3 avril 2002 - 21h06 - France - Ecrit par :

" Pour l’instant, on entend tout. Chacun dit sa parole, mais je ne peux pas savoir qui va tenir sa parole. C’est le dernier jour du vote, à la mairie, dans la salle, derrière le rideau, tout seul, que je vais décider " : Hassen Naji, comme sa femme Naïma, va voter pour la première fois en France. Ils sont tous les deux originaires de la région de Meknès. Lui a déjà voté au Maroc, elle, non. Pour le moment, elle est un peu évasive et semble confondre les sondages et le vote : " Moi je ne sais pas. Celui qui gagne, c’est tant mieux. Pour moi, c’est cool ", dit-elle, avant de reconnaître n’avoir aucune préférence pour l’instant. Ils parlent parfois politique. " Tu vois la télé, elle est sur la chaîne française. J’ai la parabole. On pourrait regarder le Maroc ou la Tunisie. Non. On est en France. " Evoquent-ils les élections avec leurs enfants ? " Non, très peu. Ce n’est pas la peine. Il y a plein de choses qu’ils comprennent mieux que nous, à cause de l’école ", dit Hassen. " Les enfants, c’est le Frigidaire plein et les études. C’est tout ", ajoute Naïma.
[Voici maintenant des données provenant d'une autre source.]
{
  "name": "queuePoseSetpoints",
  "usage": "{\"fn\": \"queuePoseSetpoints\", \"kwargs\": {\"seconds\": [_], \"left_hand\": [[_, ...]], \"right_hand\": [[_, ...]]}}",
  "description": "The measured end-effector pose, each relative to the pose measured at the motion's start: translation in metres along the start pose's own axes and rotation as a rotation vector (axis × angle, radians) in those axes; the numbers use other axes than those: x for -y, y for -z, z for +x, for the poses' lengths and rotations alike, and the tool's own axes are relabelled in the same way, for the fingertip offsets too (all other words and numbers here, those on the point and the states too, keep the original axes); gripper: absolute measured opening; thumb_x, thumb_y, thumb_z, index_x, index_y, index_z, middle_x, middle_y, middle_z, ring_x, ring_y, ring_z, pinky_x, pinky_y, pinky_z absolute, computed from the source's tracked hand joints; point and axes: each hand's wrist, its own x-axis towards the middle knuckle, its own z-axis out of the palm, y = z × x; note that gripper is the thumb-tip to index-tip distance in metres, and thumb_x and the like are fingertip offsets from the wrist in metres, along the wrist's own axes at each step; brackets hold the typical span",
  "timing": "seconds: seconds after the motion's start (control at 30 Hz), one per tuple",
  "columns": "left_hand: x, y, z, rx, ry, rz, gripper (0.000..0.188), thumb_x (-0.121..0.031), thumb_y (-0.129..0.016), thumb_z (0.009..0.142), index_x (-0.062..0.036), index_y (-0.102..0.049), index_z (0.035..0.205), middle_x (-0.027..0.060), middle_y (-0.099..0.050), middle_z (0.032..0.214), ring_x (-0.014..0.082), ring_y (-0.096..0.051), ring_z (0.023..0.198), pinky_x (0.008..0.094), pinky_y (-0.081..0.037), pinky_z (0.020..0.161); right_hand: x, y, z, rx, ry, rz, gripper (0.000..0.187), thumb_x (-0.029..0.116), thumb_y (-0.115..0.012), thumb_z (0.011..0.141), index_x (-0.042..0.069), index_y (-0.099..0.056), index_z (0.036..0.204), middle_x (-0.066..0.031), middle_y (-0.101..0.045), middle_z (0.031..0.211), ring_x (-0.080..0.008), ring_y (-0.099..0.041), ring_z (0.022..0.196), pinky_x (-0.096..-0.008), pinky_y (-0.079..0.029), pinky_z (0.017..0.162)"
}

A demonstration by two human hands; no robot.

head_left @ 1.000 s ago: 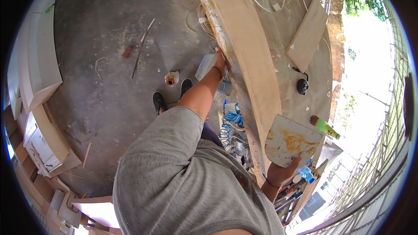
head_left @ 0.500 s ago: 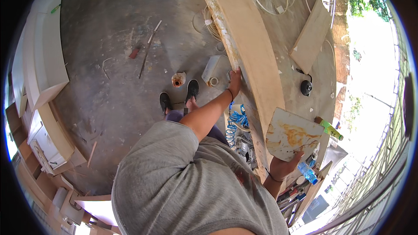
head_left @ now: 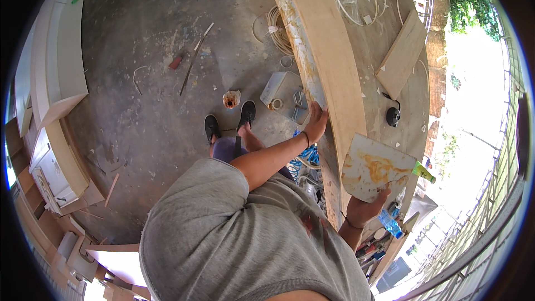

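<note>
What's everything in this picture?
Long board: 1, tan, right of centre
Small board: 1, tan, upper right
Coiled hose: 1, beige, by long board
Coiled tubing: 1, blue, centre
Stained plate: 1, whitish, lower right
Bottles: at least 2, green and bluish, lower right
Jug: 1, whitish, floor
Stained pot: 1, brownish, floor
Block: 1, red, floor
Cabinets: several, white, left
Shoes: 2, black, floor
Left hand: 1, at long board
Right hand: 1, holding stained plate

Harsh daylight is pouring in beyond the tabletop's (head_left: 372, 112) right edge, bleaching the area beside the metal grille (head_left: 510, 78) to blank white. The concrete floor (head_left: 161, 134) is lying in dimmer, greyer light. Fisheye distortion is bowing the long wooden plank (head_left: 329, 39); blackness is swallowing the corners.
</note>
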Motion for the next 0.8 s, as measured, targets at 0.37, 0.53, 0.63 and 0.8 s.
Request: {"fn": "queuePoseSetpoints", "kwargs": {"seconds": [0.37,0.53,0.63,0.8], "left_hand": [[-0.047,0.05,-0.001,0.123,0.22,-0.547,0.079,-0.061,-0.02,0.092,-0.0037,-0.008,0.144,0.0179,0.003,0.151,0.0263,-0.006,0.14,0.0382,-0.011,0.111],[-0.027,0.01,0.045,-0.234,0.128,-0.298,0.078,-0.062,-0.018,0.091,-0.0082,-0.001,0.145,0.0151,0.002,0.152,0.0282,0.002,0.141,0.0488,-0.007,0.11],[-0.022,0.006,0.04,-0.324,-0.01,0.013,0.073,-0.054,-0.024,0.094,-0.0064,-0.005,0.145,0.0146,0.0,0.152,0.0303,0.002,0.141,0.0565,-0.004,0.107],[-0.031,0.01,-0.006,-0.181,-0.041,0.333,0.069,-0.048,-0.027,0.094,-0.0059,-0.007,0.145,0.0137,0.001,0.153,0.0304,0.002,0.141,0.0581,-0.002,0.107]], "right_hand": [[0.0,-0.001,-0.001,-0.024,0.017,0.026,0.056,0.041,-0.039,0.095,0.011,-0.027,0.141,-0.0073,-0.041,0.137,-0.0229,-0.04,0.126,-0.0425,-0.033,0.103],[0.001,-0.001,-0.001,-0.021,0.022,-0.003,0.054,0.041,-0.037,0.096,0.01,-0.029,0.139,-0.0069,-0.042,0.136,-0.0226,-0.041,0.125,-0.042,-0.034,0.103],[0.003,0.004,-0.001,0.041,0.012,0.016,0.054,0.041,-0.037,0.096,0.01,-0.029,0.139,-0.0071,-0.042,0.136,-0.0227,-0.042,0.124,-0.0418,-0.034,0.103],[-0.002,-0.001,0.005,-0.022,-0.005,0.012,0.054,0.041,-0.037,0.096,0.01,-0.029,0.139,-0.0072,-0.042,0.136,-0.0229,-0.041,0.124,-0.0418,-0.034,0.103]]}}
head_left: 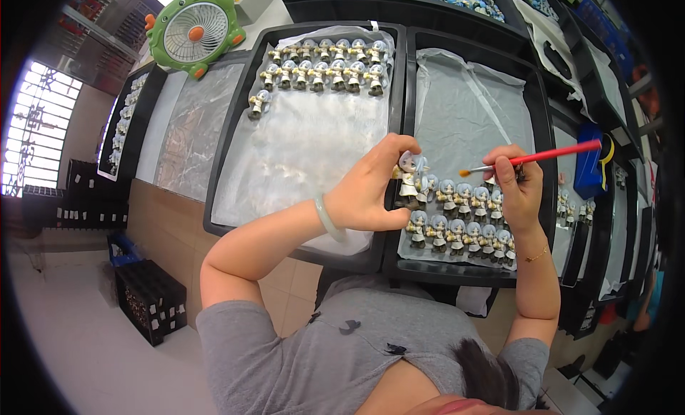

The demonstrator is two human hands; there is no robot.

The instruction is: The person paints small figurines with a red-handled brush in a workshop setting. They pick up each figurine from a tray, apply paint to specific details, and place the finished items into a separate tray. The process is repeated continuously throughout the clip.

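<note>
My left hand (360, 194) grips a small figurine (408, 181) upright between thumb and fingers, above the near left corner of the right tray (467, 104). It has pale hair, a white outfit and a dark base. My right hand (521, 194) pinches a red-handled paintbrush (560, 153). Its tan bristle tip points left toward the figurine, with a gap between them. Beneath my hands, two rows of similar figurines (457, 235) stand at the near end of the right tray; my right hand hides some. More figurines (335, 74) fill the far end of the left tray (300, 158).
A green animal-shaped fan (194, 34) stands at the far left. Beyond the trays, a black bin holds blue pieces (467, 0). More black trays and a blue holder (589, 169) lie to the right. A black crate (150, 301) sits on the floor at lower left.
</note>
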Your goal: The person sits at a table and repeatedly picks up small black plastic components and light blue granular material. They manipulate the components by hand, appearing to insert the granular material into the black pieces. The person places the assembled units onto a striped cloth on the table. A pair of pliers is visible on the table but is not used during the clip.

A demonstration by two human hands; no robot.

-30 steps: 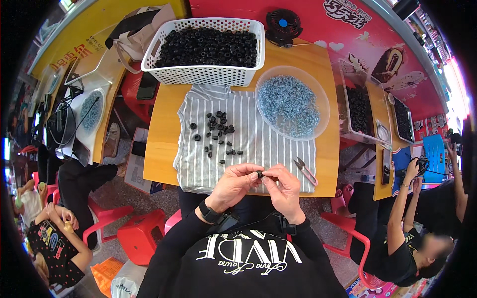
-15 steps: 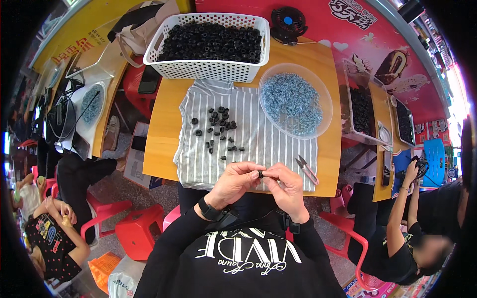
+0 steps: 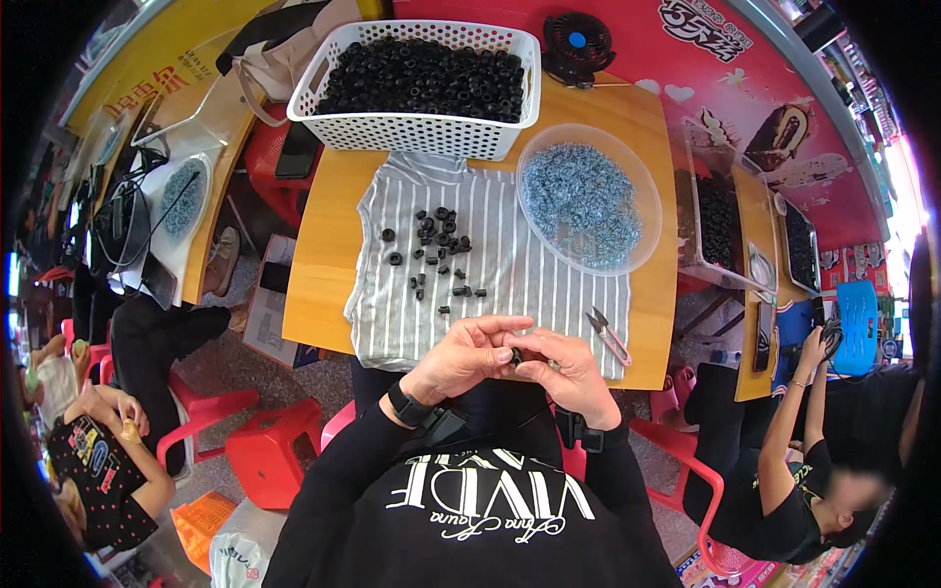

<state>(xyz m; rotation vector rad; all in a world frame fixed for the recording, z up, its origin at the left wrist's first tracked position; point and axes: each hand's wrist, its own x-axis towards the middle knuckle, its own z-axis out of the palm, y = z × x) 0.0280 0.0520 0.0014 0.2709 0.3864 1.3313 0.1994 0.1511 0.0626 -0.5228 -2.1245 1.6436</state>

Hassen, 54 ans, est arrivé avec son père en 1975, après une étape par la Corse. Ils se sont fixés à Créon, à une trentaine de kilomètres à l’est de Bordeaux. Les vignes de l’Entre-Deux-Mers, vieille région viticole du Bordelais, entre Dordogne et Garonne, avaient besoin de bras. Quand il a quitté l’école, Hassen ne savait pas qu’il passerait toute sa vie professionnelle dans la vigne. Entre la taille et le travail des chais, elle l’occupe toute l’année.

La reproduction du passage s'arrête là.